Выбрать главу

Такую же картину рисуют специалисты по истории Германии, Италии, Франции и других стран133. Важно отметить, что признают западные историки и специфику рабочего движения России134, в том числе влияние на неё национальных, общинных корней135. Особенно показательно сравнение России 1917 г. с революционной Испанией 1936-1939 гг. Эти две европейские державы объединяет очень многое. И там, и там в момент революции народы находились на марше от аграрного общества к индустриальному. И там и там была высока роль религии и прочих институтов традиционализма. Обе страны отстали в своём экономическом развитии в результате неблагоприятной внешнеполитической ситуации. Всё это, казалось, предполагало, что и формы революционного самоуправления в этих странах проявят много общих черт. И действительно, в годы революции в Испании возникают органы самоуправления фабзавкомовского типа – «ассамблеи» и т. и. Но в Испании в основе рабочего и даже крестьянского самоуправления лежали опять-таки индивидуалистические начала.

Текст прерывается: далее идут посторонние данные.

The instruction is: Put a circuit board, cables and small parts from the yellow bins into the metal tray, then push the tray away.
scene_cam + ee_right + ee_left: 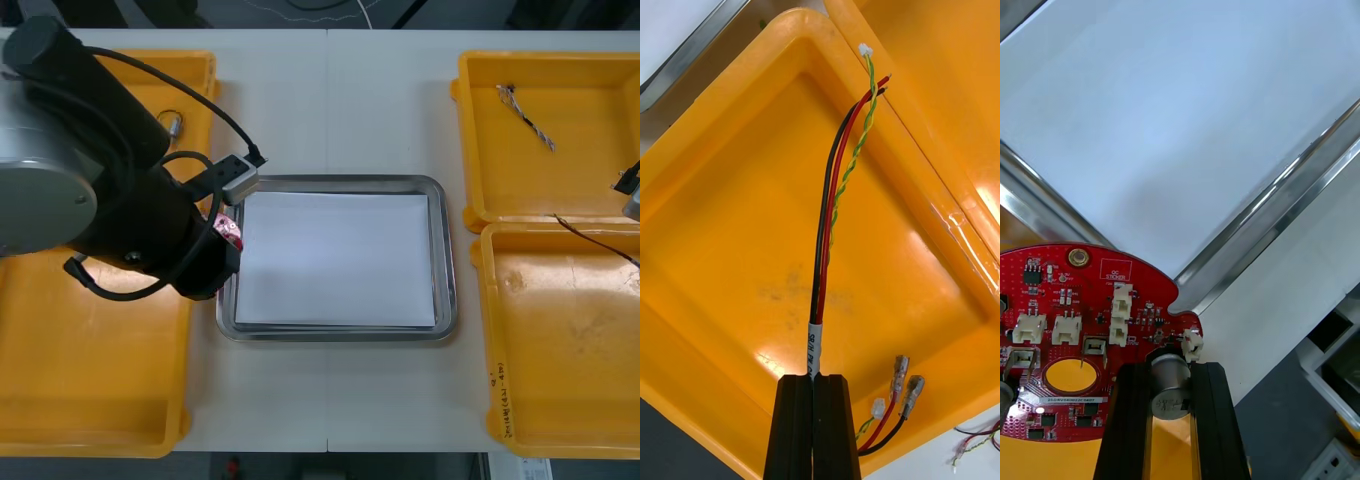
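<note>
The left gripper (1171,373) is at the left rim of the tray (447,262), reaching over from the left-hand bins. Its two fingers stand apart by the width of a small round metal can on a red circuit board (1075,330) and are clamped on that can. The board lies flat, partly over the tray's shiny rim and partly over the yellow bin beside it; I cannot tell whether it touches the rim. The tray is white inside and sits in the middle of the bench (330,400), between the bins.

The right gripper (818,380) is over the bins on the right side, with its fingers pressed close together on a cable bundle (827,225): a red wire, a black wire and a twisted yellow-green pair. The bundle runs on from the fingers across a yellow bin, and its free end reaches the rim where two bins meet.

A twisted cable (525,118) lies alone in the far right bin (590,160). Small metal parts (172,122) sit in the far left bin (205,70), just beside the left arm.
</note>
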`<state>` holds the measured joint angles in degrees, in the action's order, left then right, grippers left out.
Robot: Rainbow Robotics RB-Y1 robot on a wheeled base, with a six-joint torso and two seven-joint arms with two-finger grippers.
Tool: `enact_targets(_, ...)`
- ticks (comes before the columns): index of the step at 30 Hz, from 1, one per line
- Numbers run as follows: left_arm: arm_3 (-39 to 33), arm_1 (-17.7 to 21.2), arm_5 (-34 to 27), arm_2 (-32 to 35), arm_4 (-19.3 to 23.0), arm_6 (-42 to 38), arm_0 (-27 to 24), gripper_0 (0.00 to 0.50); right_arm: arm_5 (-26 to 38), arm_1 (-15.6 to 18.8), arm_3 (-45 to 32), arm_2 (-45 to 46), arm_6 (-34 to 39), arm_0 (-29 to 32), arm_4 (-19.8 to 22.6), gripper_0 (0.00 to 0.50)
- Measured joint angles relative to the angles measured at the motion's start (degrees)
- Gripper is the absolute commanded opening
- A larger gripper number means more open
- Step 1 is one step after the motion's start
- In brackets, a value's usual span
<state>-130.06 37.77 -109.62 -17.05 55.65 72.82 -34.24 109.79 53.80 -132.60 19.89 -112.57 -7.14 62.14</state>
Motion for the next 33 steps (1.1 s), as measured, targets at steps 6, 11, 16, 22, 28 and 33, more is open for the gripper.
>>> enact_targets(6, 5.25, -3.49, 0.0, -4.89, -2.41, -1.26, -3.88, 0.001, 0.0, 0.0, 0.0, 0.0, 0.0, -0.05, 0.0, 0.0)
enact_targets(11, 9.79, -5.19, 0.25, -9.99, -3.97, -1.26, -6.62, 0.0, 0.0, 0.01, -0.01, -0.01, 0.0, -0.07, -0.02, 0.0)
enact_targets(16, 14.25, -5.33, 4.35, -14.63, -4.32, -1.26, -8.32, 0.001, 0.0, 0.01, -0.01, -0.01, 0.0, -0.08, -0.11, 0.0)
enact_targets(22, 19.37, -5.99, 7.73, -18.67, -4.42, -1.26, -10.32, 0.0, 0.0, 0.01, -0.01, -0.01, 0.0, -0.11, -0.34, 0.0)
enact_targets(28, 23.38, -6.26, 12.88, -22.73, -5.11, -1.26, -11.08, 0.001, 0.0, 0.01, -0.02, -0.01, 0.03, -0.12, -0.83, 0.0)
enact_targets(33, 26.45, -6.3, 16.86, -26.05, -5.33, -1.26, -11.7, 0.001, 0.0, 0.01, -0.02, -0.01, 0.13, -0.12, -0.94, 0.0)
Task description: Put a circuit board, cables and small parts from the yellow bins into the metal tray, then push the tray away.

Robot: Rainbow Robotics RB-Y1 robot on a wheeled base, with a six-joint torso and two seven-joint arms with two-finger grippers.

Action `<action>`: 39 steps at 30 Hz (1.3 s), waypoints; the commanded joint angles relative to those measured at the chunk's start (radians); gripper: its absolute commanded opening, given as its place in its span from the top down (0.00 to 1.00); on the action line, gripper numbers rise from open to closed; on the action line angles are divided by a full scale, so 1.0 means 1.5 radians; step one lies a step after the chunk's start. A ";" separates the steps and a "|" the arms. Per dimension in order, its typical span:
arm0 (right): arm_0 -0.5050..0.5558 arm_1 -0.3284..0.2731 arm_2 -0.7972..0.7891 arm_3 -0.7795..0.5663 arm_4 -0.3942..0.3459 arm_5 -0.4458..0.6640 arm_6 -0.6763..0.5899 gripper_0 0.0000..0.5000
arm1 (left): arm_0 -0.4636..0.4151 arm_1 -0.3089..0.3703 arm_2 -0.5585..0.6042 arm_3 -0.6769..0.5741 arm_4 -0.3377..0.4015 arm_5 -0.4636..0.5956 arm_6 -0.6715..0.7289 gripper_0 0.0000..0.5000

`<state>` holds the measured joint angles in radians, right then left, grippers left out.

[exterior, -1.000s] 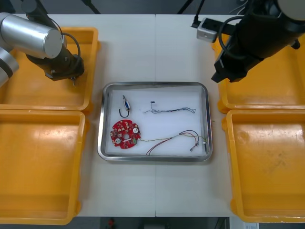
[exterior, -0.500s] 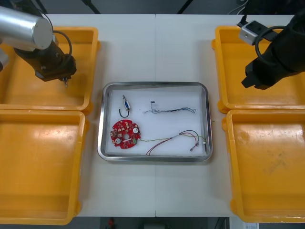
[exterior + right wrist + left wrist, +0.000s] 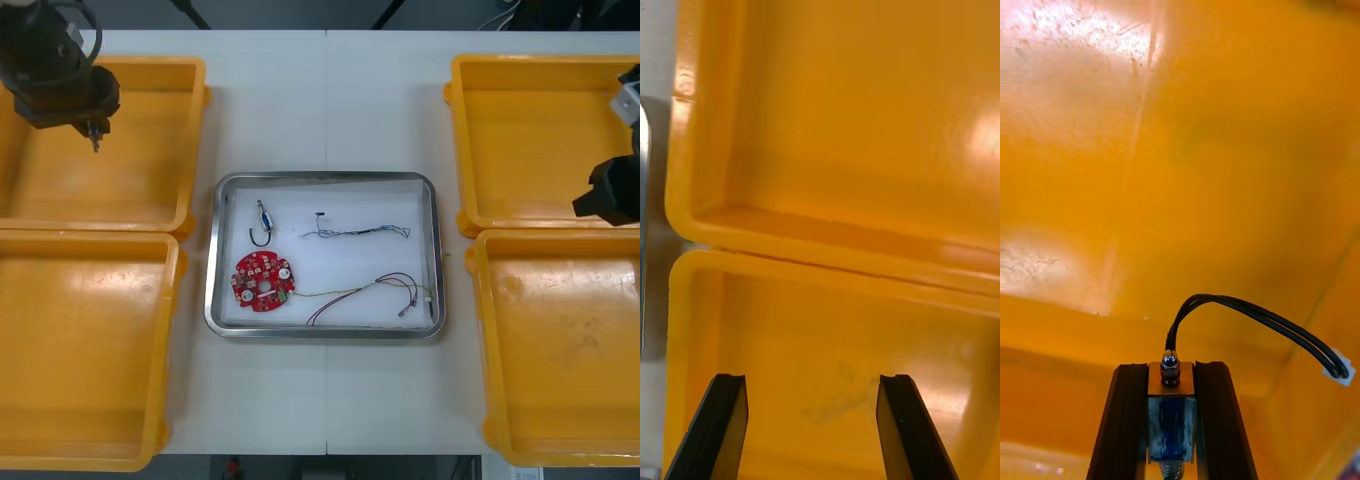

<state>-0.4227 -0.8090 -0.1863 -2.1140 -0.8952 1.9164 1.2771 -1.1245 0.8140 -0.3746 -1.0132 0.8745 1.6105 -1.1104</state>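
My left gripper [image 3: 1171,379] is shut on a small metal part [image 3: 1171,364] that has a black cable [image 3: 1247,309] looping out to a white plug. In the front view the left gripper [image 3: 93,130] hangs over the far left yellow bin [image 3: 150,190]. My right gripper [image 3: 814,409] is open with nothing between its fingers. It hovers over the wall between the two right bins, at the table's right edge [image 3: 610,195]. The metal tray [image 3: 222,300], white inside, holds a red circuit board [image 3: 263,281], a blue and white cable [image 3: 355,232], a red and yellow cable [image 3: 385,292] and a second black cable with a metal part [image 3: 262,225].
The near left bin [image 3: 80,350], the far right bin [image 3: 530,140] and the near right bin [image 3: 560,350] show bare floors. Bare table lies beyond the tray, between the two far bins.
The left arm has drawn back and outward over the far left bin with its part. The right arm has swung from the far right bin's inner edge out to the table's right edge.
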 commanded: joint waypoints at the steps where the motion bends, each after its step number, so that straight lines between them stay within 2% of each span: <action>1: 0.059 -0.028 -0.054 -0.041 -0.011 0.002 -0.032 0.00 | -0.048 0.041 0.055 -0.047 -0.003 0.068 -0.026 1.00; 8: 0.111 -0.027 -0.079 -0.044 -0.010 0.002 -0.043 0.00 | -0.048 0.039 0.072 -0.074 0.007 0.105 -0.011 1.00; 17: 0.146 -0.023 -0.081 -0.045 -0.004 0.002 -0.061 0.00 | -0.029 -0.022 0.072 -0.135 -0.001 0.110 0.164 1.00; 21: 0.157 -0.021 -0.081 -0.045 0.004 0.002 -0.063 0.00 | -0.004 -0.060 0.072 -0.193 -0.017 0.110 0.273 1.00; 25: 0.180 -0.020 -0.078 -0.045 0.013 0.002 -0.058 0.00 | 0.032 -0.094 0.071 -0.273 -0.055 0.110 0.387 1.00; 29: 0.202 -0.020 -0.077 -0.045 0.014 0.002 -0.055 0.00 | 0.070 -0.133 0.071 -0.328 -0.084 0.110 0.451 1.00; 34: 0.205 -0.021 -0.077 -0.045 0.014 0.002 -0.052 0.00 | 0.094 -0.177 0.050 -0.365 -0.135 0.110 0.508 1.00; 39: 0.205 -0.021 -0.077 -0.045 0.014 0.002 -0.052 0.00 | 0.106 -0.223 -0.014 -0.373 -0.203 0.103 0.572 1.00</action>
<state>-0.1276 -0.8099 -0.2786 -2.1528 -0.8814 1.9166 1.2293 -0.9741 0.5231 -0.3307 -1.5360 0.6198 1.7667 -0.3403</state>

Это вело к разобщённости, часто преуспевающие коллективы не желали помогать отстающим, конкуренция существовала не только между разными коллективами, но и в отношениях рабочих одного коллектива136. В России же подобное если и встречалось, то в исключительных случаях и подвергалось моральному осуждению137. Как ни запугивали руководители профсоюзов рабочих неизбежной рознью межу фабзавкомами отдельных предприятий в случае поступательного развития рабочего контроля над производством, в ощутимых масштабах это явление так и не возникло.

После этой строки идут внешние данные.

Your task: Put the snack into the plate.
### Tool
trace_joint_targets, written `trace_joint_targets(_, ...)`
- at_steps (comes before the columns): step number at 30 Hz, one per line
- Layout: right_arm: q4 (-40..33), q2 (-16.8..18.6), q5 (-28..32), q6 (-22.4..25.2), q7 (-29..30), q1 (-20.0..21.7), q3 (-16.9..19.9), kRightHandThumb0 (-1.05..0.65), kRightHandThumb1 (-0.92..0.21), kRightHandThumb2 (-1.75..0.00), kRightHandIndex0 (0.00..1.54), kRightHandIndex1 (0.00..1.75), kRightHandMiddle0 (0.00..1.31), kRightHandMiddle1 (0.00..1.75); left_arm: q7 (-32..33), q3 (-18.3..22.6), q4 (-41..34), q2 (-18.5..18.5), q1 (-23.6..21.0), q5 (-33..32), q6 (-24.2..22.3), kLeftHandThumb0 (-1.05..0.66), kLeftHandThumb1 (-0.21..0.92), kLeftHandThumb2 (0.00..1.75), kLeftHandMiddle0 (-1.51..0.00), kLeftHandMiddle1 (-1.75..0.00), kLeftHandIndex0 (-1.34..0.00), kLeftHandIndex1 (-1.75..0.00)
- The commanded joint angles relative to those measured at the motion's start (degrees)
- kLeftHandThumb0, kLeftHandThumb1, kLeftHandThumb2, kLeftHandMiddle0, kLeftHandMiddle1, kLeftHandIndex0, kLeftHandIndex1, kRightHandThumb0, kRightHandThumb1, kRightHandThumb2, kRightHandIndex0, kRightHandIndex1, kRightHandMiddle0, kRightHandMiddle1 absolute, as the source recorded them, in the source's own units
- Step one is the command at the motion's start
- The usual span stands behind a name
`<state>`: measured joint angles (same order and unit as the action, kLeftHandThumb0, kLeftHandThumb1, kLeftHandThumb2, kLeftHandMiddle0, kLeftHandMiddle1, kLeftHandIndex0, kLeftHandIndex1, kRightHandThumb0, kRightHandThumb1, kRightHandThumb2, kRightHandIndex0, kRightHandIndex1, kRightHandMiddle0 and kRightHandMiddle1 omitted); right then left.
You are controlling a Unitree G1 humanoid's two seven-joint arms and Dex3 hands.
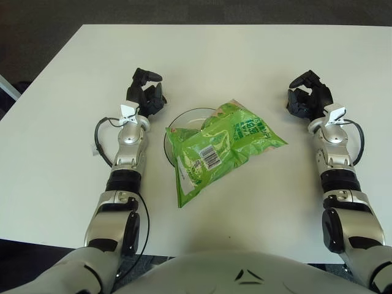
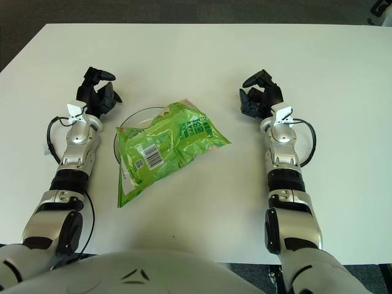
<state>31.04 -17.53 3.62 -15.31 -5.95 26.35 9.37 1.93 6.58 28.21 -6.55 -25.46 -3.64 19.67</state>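
A green snack bag lies flat across a clear glass plate at the middle of the white table, covering most of it and overhanging its front and right side. A barcode label faces up. My left hand shows just left of the plate, fingers loosely curled and holding nothing. My right hand shows to the right of the bag, apart from it, fingers loosely curled and holding nothing.
The white table stretches far behind the plate and to both sides. Its front edge runs just above my torso. Dark floor shows beyond the far edge. A black cable loops beside each forearm.
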Motion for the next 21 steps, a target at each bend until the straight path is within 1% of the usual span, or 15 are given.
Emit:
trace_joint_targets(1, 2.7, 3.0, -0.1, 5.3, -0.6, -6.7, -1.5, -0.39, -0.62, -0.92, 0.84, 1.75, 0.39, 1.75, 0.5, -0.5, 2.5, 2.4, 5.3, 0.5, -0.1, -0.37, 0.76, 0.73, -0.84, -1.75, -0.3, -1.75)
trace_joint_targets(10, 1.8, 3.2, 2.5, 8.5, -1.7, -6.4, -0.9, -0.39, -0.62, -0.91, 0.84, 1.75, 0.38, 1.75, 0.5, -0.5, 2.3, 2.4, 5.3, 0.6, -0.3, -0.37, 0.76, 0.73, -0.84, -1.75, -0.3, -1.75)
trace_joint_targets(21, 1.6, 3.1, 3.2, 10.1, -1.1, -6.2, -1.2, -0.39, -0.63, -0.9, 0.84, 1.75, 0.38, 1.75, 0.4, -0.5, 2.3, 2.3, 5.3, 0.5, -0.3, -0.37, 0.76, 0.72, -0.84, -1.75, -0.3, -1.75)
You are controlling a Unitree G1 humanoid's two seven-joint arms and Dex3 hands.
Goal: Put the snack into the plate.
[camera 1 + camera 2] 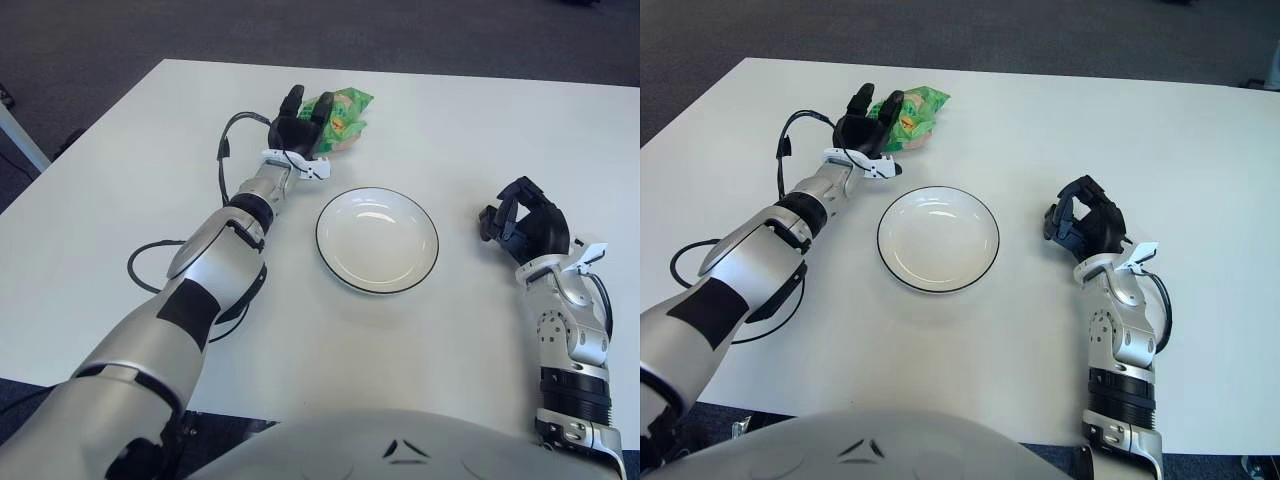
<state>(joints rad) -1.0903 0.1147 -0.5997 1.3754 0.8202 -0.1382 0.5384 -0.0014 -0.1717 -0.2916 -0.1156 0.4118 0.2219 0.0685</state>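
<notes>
You are at the grasping step: the left hand (297,128) is stretched out to the far side of the table (120,180) and its dark fingers (290,103) stand up against the near side of the green snack (343,113). The fingers are curled around the packet, and the packet seems to be held by them, but from both views it is hard to say if it is already lifted or if it touches the table under the hand. I judge the grip as closed on the snack, not fully sure.

The plate (377,239) lies empty, nearer to the robot than the left hand and a little to its right side, with some bare table between. Nothing stands between the hand and the plate.

The right hand (524,222) shows far to the right of the plate, its fingers bent inward and holding nothing; it takes no part.

For the next move, I think you need to raise the packet clear of the table, bring the hand back toward the body and slightly right until the snack is over the middle of the plate, then lower it and let the fingers go. Be careful, the bag is soft and may slip.
</notes>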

Таким образом, главным в специфике фабрично-заводских пролетарских учреждений Запада была их кровная связь с цеховыми традициями средневековья. Поэтому там развитие рабочего движения шло от индивидуализма к корпоративизму. На этом пути западноевропейские фабзавкомы являлись хотя и важным, но не последним шагом. Отсюда и слабость этих органов, склонность к местничеству и компромиссам. Их дееспособность определялась прежде всего зрелостью пролетарского движения, а не какими-либо привносимыми факторами общекультурного плана.

Иначе дело развивалось в России. Основой здесь изначально выступал не индивид, а локальное общество, коллектив138. Традиции же коллективизма уходили корнями в русскую земельную общину, что уже в XIX веке стало осознаваться представителями русской интеллигенции, такими, как Н.А Карышев139, А. Н. Энгельгардт140, И. И. Каблиц и др.141 Даже такой последовательный приверженец насильственным формам преобразования общества, как П. Ткачёв, писал: «Каковы же общественные идеалы нашего народа… Его общественный идеал – самоуправляющаяся община, подчинение лица миру, право частного пользования, но отнюдь не право частного владения землёй, круговая порука, братская солидарность всех членов общины – одним словом, идеал с ясно выраженным коммунистическим оттенком»142. Важную роль общины, коллективизма признавали и общественные деятели, далекие от коммунистических увлечений Ткачёва. Так, автор фундаментального труда об особенностях русской национальной экономической модели князь Васильчиков видел в общине будущее развитие свободной России, хотя и считал её вершейшей «прививкой от коммунизма»143.

Важно, что уже тогда экономисты задумывались над проблемой трансформации общинных традиций и приспособлении их к условиям современной промышленности, к стоящим перед Россией потребностям социально-экономической модернизации. «Общинное землевладение есть одно из основных материальных условий производства, на котором может быть построено здание будущего общественного хозяйства… – полагал, к примеру, экономист Н. Даниельсон, – научное земледелие и современную крупную промышленность нам приходится прививать к общине и, в то же время, настолько изменить её, чтобы она была в состоянии сделаться подходящим орудием для организации крупной русской промышленности и для преобразования её из капиталистической формы в общественную»144.